— Work required —
Below are the records. Retype, exactly, the lines from the first through the line with "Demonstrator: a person", and leave out the pictures.

— Dataset extract —
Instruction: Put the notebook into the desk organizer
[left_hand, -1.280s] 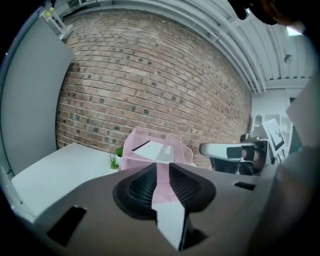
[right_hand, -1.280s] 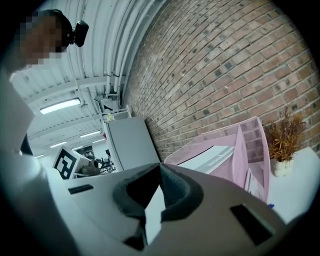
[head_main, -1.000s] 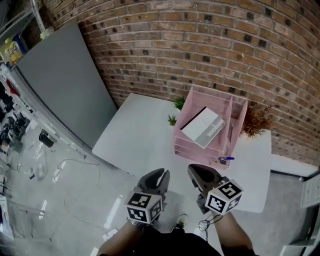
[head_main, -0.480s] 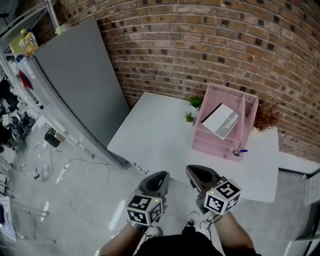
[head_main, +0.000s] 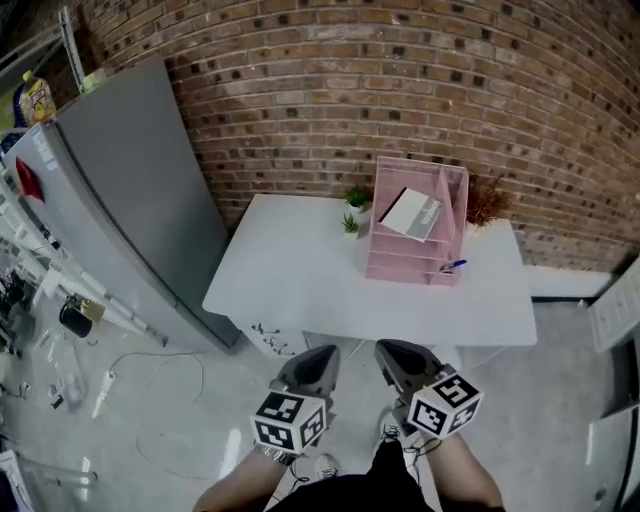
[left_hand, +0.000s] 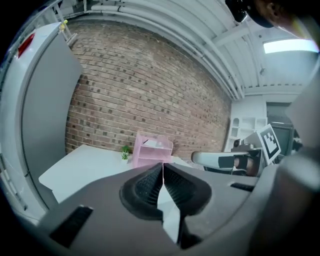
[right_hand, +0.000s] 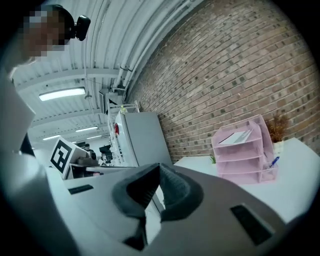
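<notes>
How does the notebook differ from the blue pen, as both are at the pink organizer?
The notebook is white and grey; the pen is blue. The notebook is broad and flat; the pen is thin and much smaller. The notebook lies on the top tier of the organizer, while the pen sits low at its front right corner, as the head view shows it. Both rest in the same pink organizer.

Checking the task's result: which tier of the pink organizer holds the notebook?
The topmost one: the notebook, white and grey, lies flat on it, while the two lower levels of the pink organizer show nothing inside.
</notes>
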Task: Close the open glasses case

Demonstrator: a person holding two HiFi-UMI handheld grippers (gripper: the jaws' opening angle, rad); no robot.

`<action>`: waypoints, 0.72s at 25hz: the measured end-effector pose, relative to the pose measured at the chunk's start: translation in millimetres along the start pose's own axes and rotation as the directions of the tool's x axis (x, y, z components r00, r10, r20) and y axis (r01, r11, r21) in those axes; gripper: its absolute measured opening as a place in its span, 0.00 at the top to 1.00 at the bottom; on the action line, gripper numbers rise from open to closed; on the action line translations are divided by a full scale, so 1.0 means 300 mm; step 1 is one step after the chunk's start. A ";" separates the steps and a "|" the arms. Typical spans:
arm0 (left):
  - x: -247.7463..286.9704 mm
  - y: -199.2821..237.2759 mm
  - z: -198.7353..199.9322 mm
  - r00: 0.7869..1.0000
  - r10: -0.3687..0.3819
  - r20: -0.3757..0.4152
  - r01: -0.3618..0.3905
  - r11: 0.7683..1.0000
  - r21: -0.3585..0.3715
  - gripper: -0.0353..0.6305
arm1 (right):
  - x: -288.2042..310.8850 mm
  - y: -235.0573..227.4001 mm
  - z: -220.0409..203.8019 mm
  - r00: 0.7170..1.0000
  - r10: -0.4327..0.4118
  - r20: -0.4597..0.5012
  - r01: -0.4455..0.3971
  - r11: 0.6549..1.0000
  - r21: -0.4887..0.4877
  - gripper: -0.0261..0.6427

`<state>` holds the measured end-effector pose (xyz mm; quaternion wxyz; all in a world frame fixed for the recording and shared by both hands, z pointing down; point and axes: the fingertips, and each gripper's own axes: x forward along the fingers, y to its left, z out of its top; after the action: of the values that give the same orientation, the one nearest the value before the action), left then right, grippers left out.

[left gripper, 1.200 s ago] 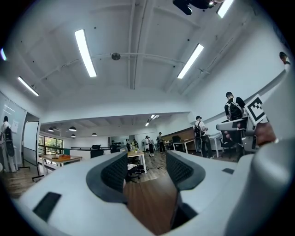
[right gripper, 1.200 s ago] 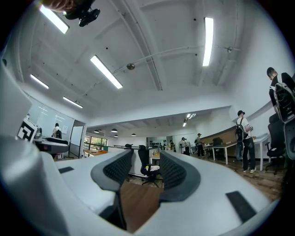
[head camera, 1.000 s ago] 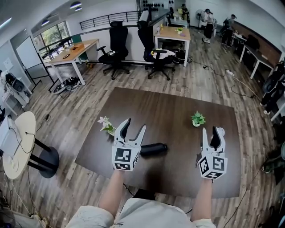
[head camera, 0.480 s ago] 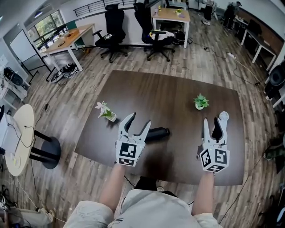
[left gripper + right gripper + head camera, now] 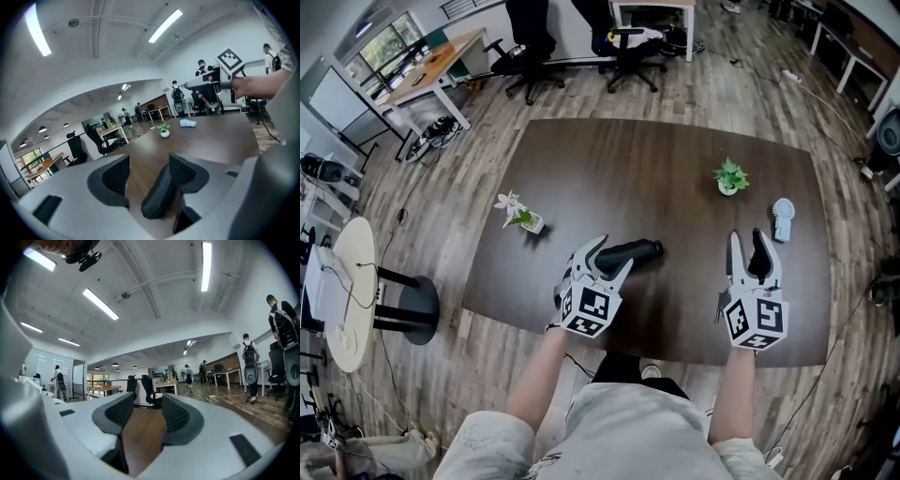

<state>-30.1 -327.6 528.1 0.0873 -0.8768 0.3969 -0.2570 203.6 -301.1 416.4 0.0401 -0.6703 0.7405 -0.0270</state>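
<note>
The counter [image 5: 656,159] is a broad slab of dark brown wood with a fine grain and a low sheen, its corners rounded. On it lies the case [image 5: 639,250], a black, matte oblong with rounded ends and a softly bulging back. It sits left of the middle and closer to the near edge than the far one. Neither view shows whether its lid is up.

The left gripper [image 5: 609,255] is white plastic with dark, ribbed pads [image 5: 116,176]. It slants down over the near end of the case, and its jaws are spread. In the left gripper view the case [image 5: 159,192] runs lengthwise between the pads, close against the one on that picture's right. Bare wood shows between the case and the other pad, so nothing is clamped.

The right gripper [image 5: 746,246] hangs well to the right of the case, near the near edge and about level. Its jaws are parted too. In the right gripper view only the counter's wood [image 5: 140,437] shows between its textured pads [image 5: 176,416].

A small green plant [image 5: 729,176] in a white pot stands toward the far right. A white-flowered sprig [image 5: 520,216] stands by the left edge. A pale blue, lumpy object [image 5: 783,217] lies near the right edge.
</note>
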 end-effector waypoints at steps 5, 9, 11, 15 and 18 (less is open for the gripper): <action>0.107 -0.075 -0.115 0.984 -0.075 -0.159 0.099 0.984 0.148 0.53 | 0.019 -0.024 -0.059 0.999 -0.016 -0.031 0.016 1.000 0.006 0.67; 0.176 -0.152 -0.191 0.949 -0.157 -0.275 0.230 0.939 0.257 0.51 | 0.038 -0.052 -0.094 0.999 -0.029 -0.043 0.030 0.999 0.013 0.67; 0.202 -0.180 -0.224 0.926 -0.186 -0.329 0.288 0.911 0.295 0.50 | 0.044 -0.062 -0.109 0.998 -0.037 -0.050 0.038 0.999 0.020 0.67; 0.250 -0.213 -0.275 0.885 -0.217 -0.411 0.371 0.862 0.344 0.48 | 0.049 -0.077 -0.140 0.996 -0.048 -0.069 0.050 0.998 0.025 0.67; 0.284 -0.228 -0.318 0.846 -0.233 -0.480 0.433 0.826 0.362 0.48 | 0.055 -0.092 -0.154 0.995 -0.055 -0.079 0.058 0.998 0.031 0.67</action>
<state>12.1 -340.1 666.3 0.1570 -0.8125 0.1710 -0.5347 224.8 -320.9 464.7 0.0217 -0.6887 0.7217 -0.0665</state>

— Solution to the problem —
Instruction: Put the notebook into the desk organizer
[left_hand, -1.280s] 
[right_hand, -1.280s] 
[head_main, -1.000s] 
[head_main, -0.480s] 
[head_main, +0.000s] 
[left_hand, +0.000s] 
[right_hand, +0.000s] 
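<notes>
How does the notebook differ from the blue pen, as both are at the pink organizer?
The notebook is white and grey; the pen is blue. The notebook is broad and flat; the pen is thin and much smaller. The notebook lies on the top tier of the organizer, while the pen sits low at its front right corner, as the head view shows it. Both rest in the same pink organizer.

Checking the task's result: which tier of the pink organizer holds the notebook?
The topmost one: the notebook, white and grey, lies flat on it, while the two lower levels of the pink organizer show nothing inside.
</notes>
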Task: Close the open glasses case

Demonstrator: a person holding two HiFi-UMI handheld grippers (gripper: the jaws' opening angle, rad); no robot.

The given answer completes the exercise.